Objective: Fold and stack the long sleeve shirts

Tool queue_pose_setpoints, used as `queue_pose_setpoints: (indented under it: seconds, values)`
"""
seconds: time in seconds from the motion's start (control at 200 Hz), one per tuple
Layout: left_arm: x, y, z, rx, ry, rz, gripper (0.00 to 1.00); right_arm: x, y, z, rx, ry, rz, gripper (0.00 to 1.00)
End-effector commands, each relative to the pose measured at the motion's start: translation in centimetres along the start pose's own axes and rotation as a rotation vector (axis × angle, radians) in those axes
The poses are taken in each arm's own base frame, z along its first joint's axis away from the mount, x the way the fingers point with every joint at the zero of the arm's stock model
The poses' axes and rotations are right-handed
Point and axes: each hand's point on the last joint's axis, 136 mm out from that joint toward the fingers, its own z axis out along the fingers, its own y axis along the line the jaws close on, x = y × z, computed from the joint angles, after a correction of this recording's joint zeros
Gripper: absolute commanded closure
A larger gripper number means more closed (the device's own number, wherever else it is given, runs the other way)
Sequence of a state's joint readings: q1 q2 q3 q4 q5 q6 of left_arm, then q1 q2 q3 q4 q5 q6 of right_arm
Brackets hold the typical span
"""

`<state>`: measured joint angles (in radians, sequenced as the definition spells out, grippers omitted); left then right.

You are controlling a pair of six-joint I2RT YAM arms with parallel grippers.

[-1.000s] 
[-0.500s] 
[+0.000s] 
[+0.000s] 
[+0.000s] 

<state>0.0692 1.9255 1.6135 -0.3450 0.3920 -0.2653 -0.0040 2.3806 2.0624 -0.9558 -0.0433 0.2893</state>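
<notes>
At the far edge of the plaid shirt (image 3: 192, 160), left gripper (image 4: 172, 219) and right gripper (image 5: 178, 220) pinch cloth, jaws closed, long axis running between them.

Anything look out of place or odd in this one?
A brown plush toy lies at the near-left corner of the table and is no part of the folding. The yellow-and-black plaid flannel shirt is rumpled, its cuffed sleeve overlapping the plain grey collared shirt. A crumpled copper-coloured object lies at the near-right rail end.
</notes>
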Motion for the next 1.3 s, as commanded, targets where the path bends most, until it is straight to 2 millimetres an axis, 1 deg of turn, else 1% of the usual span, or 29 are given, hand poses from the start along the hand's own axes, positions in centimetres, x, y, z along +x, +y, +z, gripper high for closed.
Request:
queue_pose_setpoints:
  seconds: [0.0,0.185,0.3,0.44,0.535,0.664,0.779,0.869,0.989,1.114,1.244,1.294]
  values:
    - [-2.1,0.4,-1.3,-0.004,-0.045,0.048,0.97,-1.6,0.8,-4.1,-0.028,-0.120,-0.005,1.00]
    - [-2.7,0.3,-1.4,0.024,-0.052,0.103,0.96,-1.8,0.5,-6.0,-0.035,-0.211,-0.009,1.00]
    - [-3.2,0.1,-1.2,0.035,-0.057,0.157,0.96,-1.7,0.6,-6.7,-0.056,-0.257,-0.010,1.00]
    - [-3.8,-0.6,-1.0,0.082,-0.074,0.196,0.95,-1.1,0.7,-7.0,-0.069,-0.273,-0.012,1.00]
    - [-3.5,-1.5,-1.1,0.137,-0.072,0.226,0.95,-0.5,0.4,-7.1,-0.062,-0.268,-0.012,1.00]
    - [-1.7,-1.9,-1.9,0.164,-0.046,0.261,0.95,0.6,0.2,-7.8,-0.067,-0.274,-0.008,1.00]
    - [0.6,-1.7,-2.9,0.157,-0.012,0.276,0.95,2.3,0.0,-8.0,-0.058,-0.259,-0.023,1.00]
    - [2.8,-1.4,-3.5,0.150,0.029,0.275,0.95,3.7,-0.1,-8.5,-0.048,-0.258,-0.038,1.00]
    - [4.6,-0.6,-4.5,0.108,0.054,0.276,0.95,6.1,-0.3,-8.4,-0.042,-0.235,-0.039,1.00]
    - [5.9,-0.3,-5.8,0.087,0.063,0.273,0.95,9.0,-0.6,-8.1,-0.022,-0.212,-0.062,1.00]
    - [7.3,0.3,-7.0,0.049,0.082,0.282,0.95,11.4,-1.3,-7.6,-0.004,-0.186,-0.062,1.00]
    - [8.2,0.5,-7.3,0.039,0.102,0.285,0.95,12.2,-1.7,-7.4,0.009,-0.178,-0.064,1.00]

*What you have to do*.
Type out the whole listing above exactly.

*Exercise solution*.
Objective: Fold and stack the long sleeve shirts

Tool queue_pose_setpoints, used as `queue_pose_setpoints: (indented under it: seconds, values)`
"""
seconds: time in seconds from the motion's start (control at 200 Hz), one per tuple
Layout: left_arm: x, y, z, rx, ry, rz, gripper (0.00 to 1.00); right_arm: x, y, z, rx, ry, rz, gripper (0.00 to 1.00)
End-effector commands, each relative to the pose measured at the motion's start: translation in centimetres along the start pose's own axes and rotation as a rotation vector (axis × angle, radians) in those axes
The poses are taken in each arm's own base frame, z along its first joint's axis away from the mount, x the way the fingers point with every joint at the zero of the arm's stock model
The poses' axes and rotations are right-handed
Point and axes: each hand's point on the last joint's axis, 136 mm out from that joint toward the fingers, its own z axis out along the fingers, its own y axis along the line the jaws close on, x = y × z, computed from the joint angles, after a correction of this recording's joint zeros
Gripper: absolute commanded closure
A larger gripper number means more closed (the device's own number, wherever else it is given, runs the other way)
Sequence of a state's joint readings: q1 q2 q3 q4 q5 q6 of left_arm, then q1 q2 q3 q4 q5 q6 of right_arm
Brackets hold the typical span
"""

`<state>`: measured joint angles (in radians, sequenced as the definition spells out, grippers omitted); left then right.

You are controlling a pair of six-joint I2RT YAM arms with parallel grippers.

[-1.000s] 
[-0.500s] 
[+0.000s] 
[+0.000s] 
[+0.000s] 

<state>0.0692 1.9255 1.6135 -0.3450 0.3920 -0.2653 -0.0040 2.3806 2.0624 -0.9558 -0.0433 0.2893</state>
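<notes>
At the far edge of the plaid shirt (image 3: 192, 160), left gripper (image 4: 172, 219) and right gripper (image 5: 178, 220) pinch cloth, jaws closed, long axis running between them.

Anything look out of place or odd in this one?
A brown plush toy lies at the near-left corner of the table and is no part of the folding. The yellow-and-black plaid flannel shirt is rumpled, its cuffed sleeve overlapping the plain grey collared shirt. A crumpled copper-coloured object lies at the near-right rail end.
</notes>
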Motion for the next 1.3 s, as commanded, targets where the path bends most, until it is straight to 2 millimetres an axis, 1 deg of turn, else 1% of the usual span, or 29 are given, hand poses from the start along the hand's own axes, positions in centimetres, x, y, z along +x, +y, +z, gripper high for closed.
Request:
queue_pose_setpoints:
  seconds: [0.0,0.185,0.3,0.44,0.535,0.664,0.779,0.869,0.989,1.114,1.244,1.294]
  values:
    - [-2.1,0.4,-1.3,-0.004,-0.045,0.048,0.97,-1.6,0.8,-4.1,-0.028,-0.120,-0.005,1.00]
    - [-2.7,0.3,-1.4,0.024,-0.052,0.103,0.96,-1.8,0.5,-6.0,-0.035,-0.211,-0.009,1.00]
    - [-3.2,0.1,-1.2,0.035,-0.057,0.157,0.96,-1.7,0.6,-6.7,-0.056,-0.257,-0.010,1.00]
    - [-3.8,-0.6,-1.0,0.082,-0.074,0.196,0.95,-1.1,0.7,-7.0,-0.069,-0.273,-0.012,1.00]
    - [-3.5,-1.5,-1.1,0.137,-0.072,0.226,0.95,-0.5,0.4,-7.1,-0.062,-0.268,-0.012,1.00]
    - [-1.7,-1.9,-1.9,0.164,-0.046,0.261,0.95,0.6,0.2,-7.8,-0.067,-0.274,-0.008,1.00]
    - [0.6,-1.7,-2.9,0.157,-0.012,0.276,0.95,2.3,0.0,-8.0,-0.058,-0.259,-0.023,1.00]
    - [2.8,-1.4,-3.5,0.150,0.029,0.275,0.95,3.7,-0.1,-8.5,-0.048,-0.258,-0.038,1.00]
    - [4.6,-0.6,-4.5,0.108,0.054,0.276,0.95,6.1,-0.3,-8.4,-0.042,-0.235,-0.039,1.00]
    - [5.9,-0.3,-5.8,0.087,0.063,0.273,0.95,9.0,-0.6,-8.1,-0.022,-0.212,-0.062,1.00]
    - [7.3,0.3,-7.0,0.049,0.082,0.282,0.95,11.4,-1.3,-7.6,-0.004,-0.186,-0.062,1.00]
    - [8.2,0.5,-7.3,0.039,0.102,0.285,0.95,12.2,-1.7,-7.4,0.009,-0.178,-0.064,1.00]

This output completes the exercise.